● **Task**: Keeping every character in place, output all the data.

● **Material provided**:
::::

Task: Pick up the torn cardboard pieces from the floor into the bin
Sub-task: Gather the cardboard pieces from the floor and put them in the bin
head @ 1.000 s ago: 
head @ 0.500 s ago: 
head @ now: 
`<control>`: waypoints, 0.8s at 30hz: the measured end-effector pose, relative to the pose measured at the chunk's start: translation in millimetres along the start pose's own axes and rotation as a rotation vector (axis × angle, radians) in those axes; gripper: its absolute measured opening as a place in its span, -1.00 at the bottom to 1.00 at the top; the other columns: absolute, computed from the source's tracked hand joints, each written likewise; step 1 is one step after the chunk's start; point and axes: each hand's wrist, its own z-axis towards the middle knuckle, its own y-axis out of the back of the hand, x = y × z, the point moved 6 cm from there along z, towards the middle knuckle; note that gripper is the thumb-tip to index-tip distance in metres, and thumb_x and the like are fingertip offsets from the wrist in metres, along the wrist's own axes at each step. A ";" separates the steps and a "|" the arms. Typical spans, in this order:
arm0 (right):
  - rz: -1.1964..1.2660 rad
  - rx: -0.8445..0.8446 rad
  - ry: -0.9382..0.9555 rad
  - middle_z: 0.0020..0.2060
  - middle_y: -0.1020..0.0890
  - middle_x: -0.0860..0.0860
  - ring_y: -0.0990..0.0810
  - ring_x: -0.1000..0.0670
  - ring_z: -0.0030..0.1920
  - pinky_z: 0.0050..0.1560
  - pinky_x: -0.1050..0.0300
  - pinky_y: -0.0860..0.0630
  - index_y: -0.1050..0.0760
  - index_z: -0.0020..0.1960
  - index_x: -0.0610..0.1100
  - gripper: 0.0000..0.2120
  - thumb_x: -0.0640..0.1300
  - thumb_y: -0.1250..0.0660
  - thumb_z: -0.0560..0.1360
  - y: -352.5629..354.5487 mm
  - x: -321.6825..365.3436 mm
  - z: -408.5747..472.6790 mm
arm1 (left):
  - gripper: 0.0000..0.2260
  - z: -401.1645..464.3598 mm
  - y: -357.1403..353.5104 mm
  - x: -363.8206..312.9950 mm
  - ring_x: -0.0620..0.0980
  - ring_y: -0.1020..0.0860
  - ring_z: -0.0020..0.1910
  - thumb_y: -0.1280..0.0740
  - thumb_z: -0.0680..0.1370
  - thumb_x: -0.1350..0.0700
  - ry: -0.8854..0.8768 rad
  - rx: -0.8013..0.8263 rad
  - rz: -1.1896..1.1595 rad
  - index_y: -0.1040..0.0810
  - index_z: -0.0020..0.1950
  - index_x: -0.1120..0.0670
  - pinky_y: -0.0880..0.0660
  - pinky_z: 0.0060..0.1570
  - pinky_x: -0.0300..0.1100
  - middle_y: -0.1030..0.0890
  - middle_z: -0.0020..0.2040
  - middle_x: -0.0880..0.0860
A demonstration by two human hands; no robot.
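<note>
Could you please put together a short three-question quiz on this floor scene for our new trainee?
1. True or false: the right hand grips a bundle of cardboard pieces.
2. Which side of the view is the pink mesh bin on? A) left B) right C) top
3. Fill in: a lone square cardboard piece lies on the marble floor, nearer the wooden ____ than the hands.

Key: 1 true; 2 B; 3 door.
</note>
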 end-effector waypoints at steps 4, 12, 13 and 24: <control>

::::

● **Solution for this task**:
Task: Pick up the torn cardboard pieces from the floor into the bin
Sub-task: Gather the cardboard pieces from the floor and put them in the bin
head @ 1.000 s ago: 
head @ 0.500 s ago: 
head @ now: 
`<control>`: waypoints, 0.8s at 30hz: the measured end-effector pose, relative to the pose measured at the chunk's start: translation in millimetres along the start pose's own axes and rotation as a rotation vector (axis × angle, radians) in those axes; gripper: its absolute measured opening as a place in its span, -1.00 at the bottom to 1.00 at the top; the other columns: absolute, computed from the source's tracked hand joints, each written likewise; step 1 is one step after the chunk's start; point and axes: each hand's wrist, its own z-axis towards the middle knuckle, its own y-axis out of the back of the hand, x = y × z, the point moved 6 cm from there along z, towards the middle knuckle; note that gripper is the thumb-tip to index-tip distance in metres, and thumb_x and the like are fingertip offsets from the wrist in metres, along the wrist's own axes at each step. A ";" separates the steps and a "|" the arms. Typical spans, in this order:
arm0 (right):
  - rz: -1.1964..1.2660 rad
  - rx: -0.8445..0.8446 rad
  - ry: -0.9382..0.9555 rad
  - middle_z: 0.0020..0.2060
  - middle_y: -0.1020..0.0890
  - middle_x: -0.0860..0.0860
  - ring_y: -0.0990..0.0810
  - ring_x: -0.1000..0.0670
  - ring_z: -0.0030..0.1920
  - pinky_z: 0.0050..0.1560
  - pinky_x: -0.1050..0.0300
  - pinky_y: -0.0860..0.0630
  - index_y: -0.1050..0.0760
  - index_z: -0.0020..0.1960
  - index_x: -0.0610..0.1100
  - gripper: 0.0000..0.2120
  - thumb_x: -0.0640..0.1300
  - thumb_y: -0.1250..0.0660
  - thumb_z: -0.0560..0.1360
  - y: -352.5629..354.5487 mm
  - x: -321.6825..365.3436 mm
  - z: -408.5747..472.6790 mm
arm1 (left):
  - gripper: 0.0000..0.2260
  - z: -401.1645..464.3598 mm
  - y: -357.1403..353.5104 mm
  - x: -363.8206..312.9950 mm
  - ring_x: -0.0620..0.0980
  - ring_y: -0.1020..0.0860
  - ring_z: -0.0020..0.1910
  - thumb_y: -0.1280..0.0740
  - thumb_z: -0.0680..0.1370
  - thumb_x: -0.1350..0.0700
  - ry: -0.8854..0.8768 rad
  - rx: -0.8013..0.8263 rad
  - rz: -1.1896..1.1595 rad
  - index_y: -0.1040..0.0810
  - index_z: -0.0020..0.1950
  - index_x: -0.1120..0.0670
  - pinky_y: -0.0880..0.0660
  - pinky_z: 0.0060..0.1570
  - pinky_x: -0.0300..0.1100
  - middle_y: -0.1030..0.0890
  - middle_z: -0.0020..0.2040
  - middle_x: -0.0880..0.0860
A demonstration by two human hands; no robot.
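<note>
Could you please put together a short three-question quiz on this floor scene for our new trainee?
1. True or false: the right hand grips a bundle of cardboard pieces.
2. Which side of the view is the pink mesh bin on? A) left B) right C) top
3. Fill in: a lone square cardboard piece lies on the marble floor, nearer the wooden ____ than the hands.

Key: 1 true; 2 B; 3 door.
</note>
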 end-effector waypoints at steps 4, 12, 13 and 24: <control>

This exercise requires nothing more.